◆ **Task instructions**: All lines below containing the string "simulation" are to be copied.

▬▬▬▬▬▬

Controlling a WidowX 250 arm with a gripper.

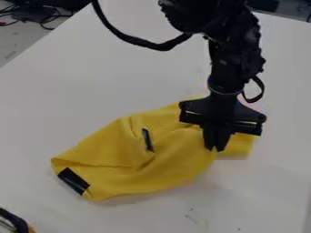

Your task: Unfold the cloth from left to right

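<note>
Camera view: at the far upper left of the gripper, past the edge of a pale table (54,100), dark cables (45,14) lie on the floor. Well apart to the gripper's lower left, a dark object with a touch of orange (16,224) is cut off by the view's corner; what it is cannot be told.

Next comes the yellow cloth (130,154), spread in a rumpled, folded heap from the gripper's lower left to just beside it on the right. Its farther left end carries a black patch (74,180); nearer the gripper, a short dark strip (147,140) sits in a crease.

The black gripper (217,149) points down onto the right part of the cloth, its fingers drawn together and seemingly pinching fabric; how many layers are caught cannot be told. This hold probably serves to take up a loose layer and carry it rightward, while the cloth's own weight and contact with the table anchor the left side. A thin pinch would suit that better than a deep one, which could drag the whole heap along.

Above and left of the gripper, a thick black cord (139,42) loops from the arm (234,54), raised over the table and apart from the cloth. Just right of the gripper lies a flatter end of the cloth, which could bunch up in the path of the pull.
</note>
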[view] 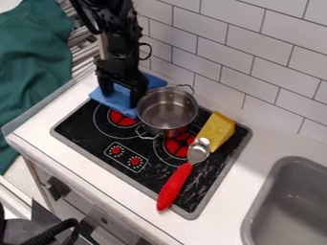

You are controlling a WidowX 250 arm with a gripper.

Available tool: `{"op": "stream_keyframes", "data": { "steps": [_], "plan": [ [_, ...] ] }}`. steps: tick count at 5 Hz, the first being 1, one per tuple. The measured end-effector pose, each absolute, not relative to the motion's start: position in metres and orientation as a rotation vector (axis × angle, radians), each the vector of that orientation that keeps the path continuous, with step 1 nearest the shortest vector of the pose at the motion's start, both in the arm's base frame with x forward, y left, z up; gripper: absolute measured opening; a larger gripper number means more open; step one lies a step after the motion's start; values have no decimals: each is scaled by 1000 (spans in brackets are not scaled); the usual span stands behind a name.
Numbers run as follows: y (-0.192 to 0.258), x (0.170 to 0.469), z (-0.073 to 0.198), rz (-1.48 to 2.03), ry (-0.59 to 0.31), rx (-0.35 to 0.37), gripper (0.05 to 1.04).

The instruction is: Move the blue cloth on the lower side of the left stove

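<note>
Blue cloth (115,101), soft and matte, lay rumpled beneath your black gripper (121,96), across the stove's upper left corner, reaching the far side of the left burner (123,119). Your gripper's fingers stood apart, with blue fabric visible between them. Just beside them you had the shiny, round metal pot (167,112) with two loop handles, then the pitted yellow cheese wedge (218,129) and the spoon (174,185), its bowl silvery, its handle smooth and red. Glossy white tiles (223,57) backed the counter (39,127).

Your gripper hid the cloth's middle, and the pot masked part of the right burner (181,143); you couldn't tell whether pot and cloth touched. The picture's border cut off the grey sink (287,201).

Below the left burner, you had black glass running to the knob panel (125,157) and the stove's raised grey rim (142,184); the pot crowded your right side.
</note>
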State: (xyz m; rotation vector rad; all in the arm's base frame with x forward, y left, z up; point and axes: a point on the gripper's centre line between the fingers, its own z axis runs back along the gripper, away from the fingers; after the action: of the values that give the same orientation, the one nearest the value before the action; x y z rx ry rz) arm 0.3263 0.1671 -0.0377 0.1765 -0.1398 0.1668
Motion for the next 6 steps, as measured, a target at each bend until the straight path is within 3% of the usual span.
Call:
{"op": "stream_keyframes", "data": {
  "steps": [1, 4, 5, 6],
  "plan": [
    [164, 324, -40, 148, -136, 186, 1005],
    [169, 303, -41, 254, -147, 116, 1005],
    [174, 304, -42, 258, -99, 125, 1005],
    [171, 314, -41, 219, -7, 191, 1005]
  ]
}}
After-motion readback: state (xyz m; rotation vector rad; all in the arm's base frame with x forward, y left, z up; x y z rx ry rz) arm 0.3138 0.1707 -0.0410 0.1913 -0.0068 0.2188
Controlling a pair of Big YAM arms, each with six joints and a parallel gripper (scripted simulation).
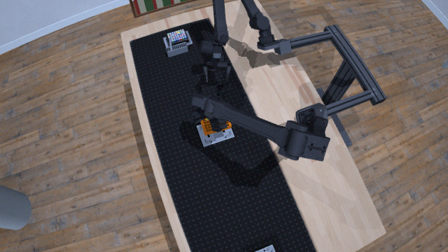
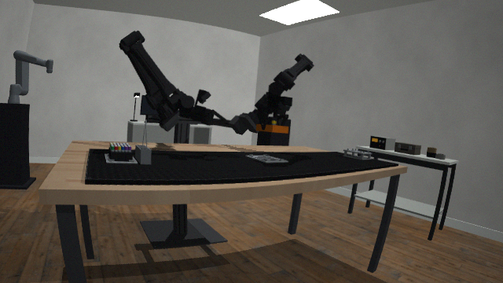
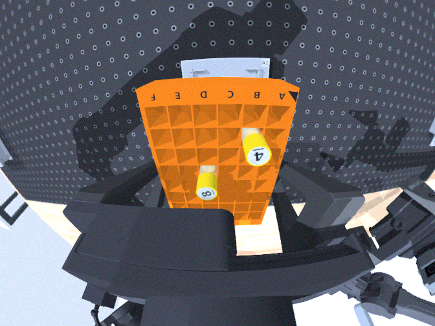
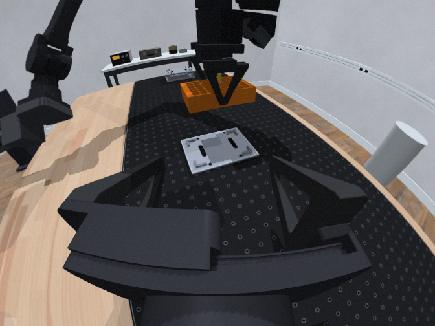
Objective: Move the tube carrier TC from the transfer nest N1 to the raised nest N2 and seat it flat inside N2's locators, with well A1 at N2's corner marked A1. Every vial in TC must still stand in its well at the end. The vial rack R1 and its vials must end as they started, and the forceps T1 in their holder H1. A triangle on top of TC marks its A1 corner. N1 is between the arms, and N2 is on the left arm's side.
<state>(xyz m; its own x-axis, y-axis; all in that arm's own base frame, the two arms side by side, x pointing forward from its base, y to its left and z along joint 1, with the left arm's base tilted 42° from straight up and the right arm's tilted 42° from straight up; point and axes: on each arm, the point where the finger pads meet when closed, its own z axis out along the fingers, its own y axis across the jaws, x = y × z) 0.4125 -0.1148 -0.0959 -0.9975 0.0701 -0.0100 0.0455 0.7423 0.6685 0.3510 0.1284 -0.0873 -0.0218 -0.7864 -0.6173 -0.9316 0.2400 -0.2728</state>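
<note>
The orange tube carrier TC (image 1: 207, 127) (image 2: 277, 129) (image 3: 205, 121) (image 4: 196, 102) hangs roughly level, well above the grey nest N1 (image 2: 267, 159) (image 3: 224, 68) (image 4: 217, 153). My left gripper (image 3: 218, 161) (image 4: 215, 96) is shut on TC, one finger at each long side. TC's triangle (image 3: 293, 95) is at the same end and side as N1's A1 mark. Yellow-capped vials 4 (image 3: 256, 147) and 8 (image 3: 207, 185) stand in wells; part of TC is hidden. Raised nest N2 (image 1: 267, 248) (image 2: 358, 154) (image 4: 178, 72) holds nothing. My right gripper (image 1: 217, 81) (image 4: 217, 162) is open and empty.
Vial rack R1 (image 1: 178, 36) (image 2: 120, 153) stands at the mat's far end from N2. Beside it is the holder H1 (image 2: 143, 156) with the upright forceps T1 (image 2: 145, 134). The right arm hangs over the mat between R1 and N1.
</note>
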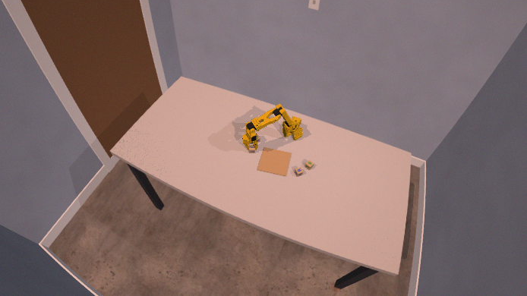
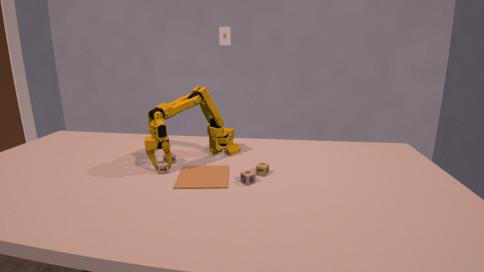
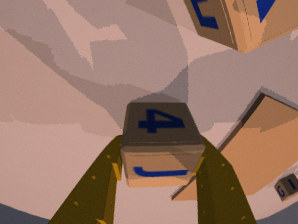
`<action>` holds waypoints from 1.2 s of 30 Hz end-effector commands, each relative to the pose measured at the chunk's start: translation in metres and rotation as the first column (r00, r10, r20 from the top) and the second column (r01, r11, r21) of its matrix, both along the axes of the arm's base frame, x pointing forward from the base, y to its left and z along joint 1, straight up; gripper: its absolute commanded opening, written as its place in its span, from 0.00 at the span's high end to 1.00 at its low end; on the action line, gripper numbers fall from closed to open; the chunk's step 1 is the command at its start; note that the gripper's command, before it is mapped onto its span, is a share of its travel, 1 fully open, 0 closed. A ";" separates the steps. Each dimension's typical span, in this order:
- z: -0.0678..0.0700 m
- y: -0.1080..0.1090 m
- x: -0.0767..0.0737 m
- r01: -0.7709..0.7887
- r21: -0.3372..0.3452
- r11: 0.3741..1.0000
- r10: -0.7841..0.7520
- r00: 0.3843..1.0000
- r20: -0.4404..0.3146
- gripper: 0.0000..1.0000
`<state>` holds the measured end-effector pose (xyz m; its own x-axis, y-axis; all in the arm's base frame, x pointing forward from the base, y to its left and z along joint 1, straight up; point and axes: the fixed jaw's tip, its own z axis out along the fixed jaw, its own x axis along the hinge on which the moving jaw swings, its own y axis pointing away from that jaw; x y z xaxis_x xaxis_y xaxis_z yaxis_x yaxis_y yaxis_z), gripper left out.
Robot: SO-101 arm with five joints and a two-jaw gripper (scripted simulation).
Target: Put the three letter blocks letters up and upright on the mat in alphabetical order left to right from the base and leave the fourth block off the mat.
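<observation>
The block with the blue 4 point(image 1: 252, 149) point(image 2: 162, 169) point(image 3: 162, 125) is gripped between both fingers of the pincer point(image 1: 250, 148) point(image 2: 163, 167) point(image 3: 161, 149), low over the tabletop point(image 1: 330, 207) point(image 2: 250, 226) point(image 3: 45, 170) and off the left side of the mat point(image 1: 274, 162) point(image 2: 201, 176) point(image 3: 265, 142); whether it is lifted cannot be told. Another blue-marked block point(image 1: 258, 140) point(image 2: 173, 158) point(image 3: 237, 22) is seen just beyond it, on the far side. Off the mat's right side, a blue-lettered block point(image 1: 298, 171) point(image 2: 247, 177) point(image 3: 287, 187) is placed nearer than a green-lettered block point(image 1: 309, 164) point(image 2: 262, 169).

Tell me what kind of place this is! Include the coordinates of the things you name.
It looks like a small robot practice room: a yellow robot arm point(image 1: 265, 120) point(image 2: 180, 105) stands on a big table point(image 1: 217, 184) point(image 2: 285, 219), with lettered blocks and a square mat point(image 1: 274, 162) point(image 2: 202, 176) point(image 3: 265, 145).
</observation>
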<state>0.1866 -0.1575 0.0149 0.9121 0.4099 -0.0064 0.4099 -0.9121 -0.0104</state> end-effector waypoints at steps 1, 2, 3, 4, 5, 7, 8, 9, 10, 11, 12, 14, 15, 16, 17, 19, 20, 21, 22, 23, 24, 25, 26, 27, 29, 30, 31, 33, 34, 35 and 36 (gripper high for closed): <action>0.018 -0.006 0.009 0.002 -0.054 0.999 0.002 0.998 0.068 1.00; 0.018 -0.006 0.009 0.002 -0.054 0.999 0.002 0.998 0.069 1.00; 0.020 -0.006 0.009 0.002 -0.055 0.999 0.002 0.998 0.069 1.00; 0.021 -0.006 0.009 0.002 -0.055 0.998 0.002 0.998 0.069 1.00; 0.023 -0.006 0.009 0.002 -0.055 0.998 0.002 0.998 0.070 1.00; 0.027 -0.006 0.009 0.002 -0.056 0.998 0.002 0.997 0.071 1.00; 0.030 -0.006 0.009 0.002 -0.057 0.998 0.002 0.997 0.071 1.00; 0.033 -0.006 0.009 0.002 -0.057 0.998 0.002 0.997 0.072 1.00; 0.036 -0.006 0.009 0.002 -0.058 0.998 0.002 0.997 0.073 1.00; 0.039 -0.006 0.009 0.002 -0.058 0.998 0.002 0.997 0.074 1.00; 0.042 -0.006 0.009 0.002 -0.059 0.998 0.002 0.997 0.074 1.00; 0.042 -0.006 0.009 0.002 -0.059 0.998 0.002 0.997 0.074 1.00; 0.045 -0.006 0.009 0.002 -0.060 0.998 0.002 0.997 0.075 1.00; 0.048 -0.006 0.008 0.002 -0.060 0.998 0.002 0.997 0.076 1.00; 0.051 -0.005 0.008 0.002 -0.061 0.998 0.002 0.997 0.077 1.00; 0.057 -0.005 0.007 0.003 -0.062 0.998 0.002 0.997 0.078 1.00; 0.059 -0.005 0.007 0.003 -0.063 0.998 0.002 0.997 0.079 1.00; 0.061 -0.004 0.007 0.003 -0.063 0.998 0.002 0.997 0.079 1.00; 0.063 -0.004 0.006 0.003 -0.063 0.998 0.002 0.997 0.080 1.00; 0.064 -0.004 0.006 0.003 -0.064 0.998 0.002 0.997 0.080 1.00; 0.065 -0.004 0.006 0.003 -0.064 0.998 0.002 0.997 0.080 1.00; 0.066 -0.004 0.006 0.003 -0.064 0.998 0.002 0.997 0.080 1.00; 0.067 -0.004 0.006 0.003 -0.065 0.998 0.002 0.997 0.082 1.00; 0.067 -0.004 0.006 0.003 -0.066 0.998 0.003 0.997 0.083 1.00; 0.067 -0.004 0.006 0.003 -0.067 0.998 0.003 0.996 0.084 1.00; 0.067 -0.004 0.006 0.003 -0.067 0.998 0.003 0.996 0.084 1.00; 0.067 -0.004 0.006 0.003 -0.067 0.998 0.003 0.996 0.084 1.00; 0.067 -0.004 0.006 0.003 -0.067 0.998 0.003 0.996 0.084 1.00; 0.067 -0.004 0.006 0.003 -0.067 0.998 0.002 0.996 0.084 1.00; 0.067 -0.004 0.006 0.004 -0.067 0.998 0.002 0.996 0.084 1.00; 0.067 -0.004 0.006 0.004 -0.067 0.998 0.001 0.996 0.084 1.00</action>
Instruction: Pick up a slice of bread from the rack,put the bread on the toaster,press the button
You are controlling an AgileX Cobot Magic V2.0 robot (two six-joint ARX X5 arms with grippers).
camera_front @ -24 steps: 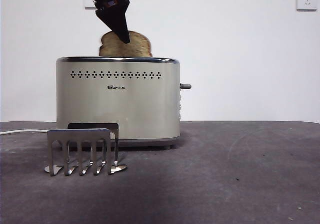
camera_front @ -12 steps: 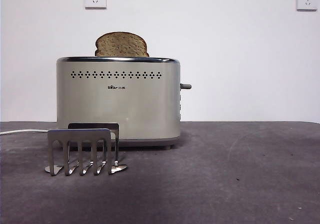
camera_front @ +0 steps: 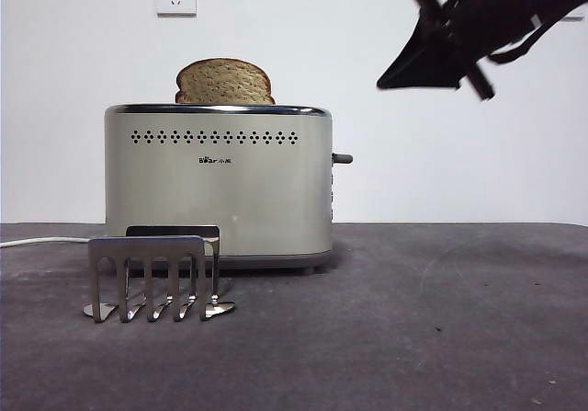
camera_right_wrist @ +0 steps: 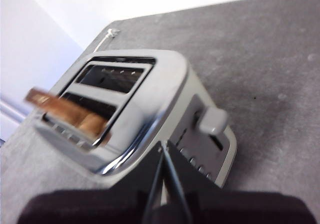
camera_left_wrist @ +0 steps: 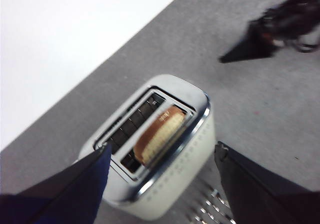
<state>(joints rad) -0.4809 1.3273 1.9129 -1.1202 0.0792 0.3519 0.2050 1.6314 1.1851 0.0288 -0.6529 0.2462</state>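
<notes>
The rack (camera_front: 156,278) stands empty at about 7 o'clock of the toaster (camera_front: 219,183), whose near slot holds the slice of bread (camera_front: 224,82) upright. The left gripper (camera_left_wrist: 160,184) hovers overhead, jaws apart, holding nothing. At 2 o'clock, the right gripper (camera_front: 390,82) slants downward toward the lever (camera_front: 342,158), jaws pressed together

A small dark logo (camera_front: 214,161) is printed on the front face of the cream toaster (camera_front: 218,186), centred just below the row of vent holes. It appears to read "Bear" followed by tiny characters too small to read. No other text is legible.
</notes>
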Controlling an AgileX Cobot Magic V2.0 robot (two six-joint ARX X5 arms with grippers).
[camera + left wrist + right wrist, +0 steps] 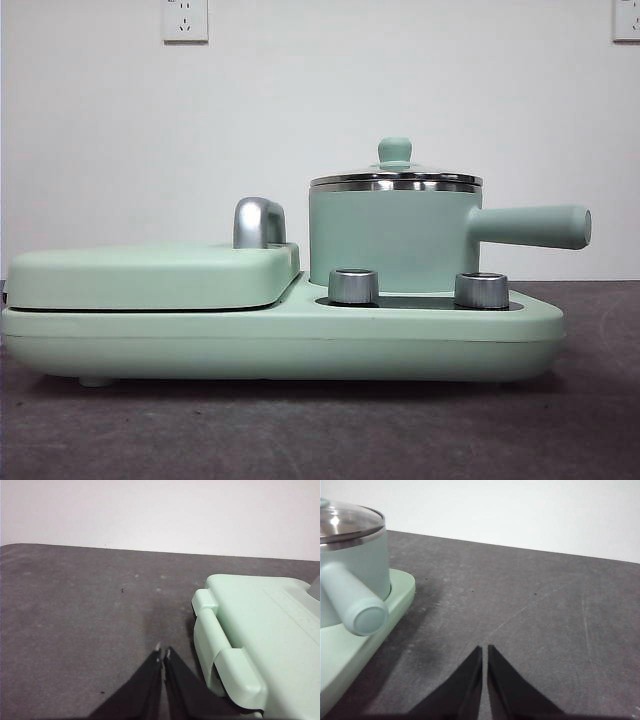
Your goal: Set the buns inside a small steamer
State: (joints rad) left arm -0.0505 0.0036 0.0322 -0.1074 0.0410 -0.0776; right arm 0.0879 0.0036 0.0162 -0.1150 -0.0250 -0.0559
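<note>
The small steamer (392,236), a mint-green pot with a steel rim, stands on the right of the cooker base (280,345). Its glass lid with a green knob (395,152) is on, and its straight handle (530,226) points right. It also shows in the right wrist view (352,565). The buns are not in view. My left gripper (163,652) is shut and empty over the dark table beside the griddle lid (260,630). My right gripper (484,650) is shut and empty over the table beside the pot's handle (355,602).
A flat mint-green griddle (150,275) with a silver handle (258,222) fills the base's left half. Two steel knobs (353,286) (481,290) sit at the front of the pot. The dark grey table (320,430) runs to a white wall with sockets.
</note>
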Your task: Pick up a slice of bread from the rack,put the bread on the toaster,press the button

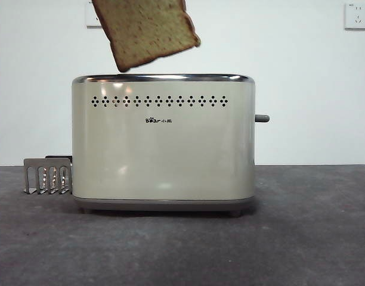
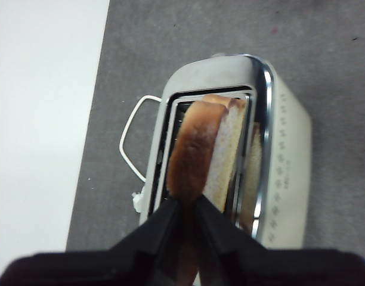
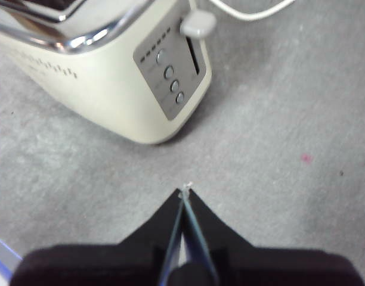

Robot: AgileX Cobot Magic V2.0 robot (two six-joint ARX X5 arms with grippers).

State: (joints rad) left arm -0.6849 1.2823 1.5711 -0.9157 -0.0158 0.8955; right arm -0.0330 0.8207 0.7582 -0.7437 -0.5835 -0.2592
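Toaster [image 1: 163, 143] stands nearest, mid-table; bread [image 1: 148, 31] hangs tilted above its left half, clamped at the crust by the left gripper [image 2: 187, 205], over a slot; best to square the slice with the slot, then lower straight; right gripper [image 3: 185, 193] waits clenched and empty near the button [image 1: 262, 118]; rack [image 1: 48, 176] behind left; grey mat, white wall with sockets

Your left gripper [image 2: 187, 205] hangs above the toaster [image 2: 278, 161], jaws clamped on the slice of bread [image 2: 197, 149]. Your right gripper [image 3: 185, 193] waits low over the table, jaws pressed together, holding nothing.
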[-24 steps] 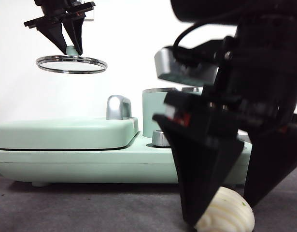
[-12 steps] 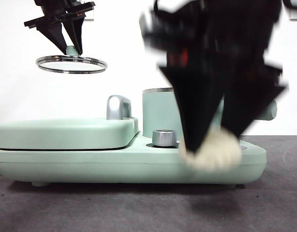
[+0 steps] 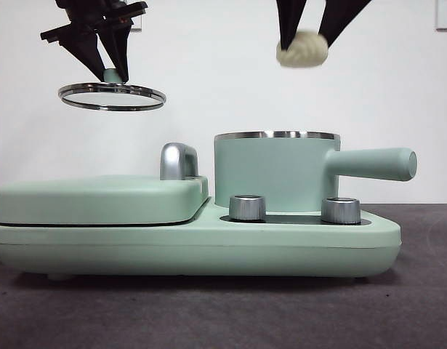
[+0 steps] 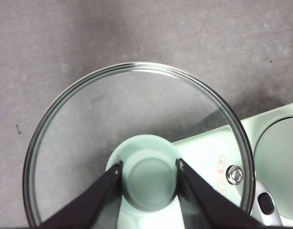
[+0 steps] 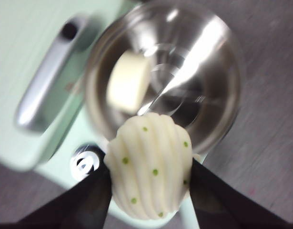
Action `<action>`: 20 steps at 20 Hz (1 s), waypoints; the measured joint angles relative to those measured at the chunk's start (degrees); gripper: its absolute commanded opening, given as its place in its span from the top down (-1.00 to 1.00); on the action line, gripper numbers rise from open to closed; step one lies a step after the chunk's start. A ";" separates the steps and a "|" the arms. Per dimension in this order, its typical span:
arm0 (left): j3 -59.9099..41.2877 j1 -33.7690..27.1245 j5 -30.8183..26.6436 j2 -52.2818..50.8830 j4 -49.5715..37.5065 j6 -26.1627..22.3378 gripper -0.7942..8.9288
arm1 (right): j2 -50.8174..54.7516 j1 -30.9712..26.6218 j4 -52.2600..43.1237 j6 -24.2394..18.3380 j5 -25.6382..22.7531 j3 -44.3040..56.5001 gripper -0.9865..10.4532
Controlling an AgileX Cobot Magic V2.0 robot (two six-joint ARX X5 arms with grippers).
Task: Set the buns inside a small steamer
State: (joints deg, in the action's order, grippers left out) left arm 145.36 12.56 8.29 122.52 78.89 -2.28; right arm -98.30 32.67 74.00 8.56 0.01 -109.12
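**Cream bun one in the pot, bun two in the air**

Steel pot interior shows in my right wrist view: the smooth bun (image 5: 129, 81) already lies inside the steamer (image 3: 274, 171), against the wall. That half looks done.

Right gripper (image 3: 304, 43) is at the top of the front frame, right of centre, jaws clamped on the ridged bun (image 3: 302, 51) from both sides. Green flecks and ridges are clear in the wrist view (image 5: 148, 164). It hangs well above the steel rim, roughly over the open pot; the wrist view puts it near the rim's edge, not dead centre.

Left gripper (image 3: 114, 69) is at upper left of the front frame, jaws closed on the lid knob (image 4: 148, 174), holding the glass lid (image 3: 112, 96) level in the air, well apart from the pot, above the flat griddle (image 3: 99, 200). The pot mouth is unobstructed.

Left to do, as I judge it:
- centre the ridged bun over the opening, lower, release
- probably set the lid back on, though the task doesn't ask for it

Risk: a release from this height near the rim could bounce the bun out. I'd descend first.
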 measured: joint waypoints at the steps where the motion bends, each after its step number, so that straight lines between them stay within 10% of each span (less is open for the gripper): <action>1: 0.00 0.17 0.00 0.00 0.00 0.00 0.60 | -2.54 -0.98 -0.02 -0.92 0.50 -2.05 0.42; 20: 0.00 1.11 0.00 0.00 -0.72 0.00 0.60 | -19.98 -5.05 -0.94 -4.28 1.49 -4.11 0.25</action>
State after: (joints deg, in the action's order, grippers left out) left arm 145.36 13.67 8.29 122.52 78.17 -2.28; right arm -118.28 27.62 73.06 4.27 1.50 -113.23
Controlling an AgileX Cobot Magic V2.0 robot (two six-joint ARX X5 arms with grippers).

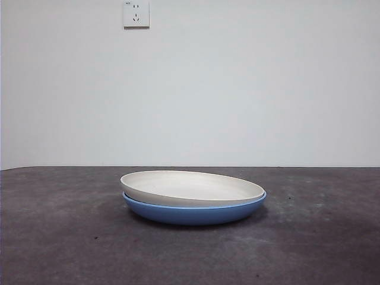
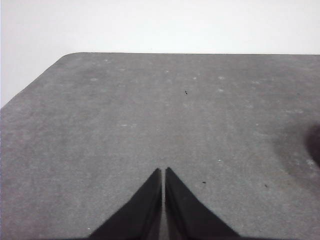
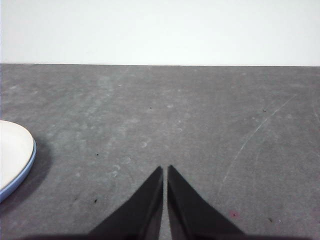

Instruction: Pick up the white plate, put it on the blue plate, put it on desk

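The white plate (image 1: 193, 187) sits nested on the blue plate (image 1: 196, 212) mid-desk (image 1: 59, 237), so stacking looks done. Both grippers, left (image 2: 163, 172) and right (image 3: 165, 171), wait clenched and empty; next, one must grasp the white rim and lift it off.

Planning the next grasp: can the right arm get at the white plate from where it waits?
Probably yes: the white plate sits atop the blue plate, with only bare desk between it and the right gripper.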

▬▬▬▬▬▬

◆ **Exercise output**:
Controlling a pair of Big YAM arms, each with six joints and a parallel gripper (scripted simulation).
Robot: SO-101 arm with five joints and a two-jaw gripper (scripted simulation).

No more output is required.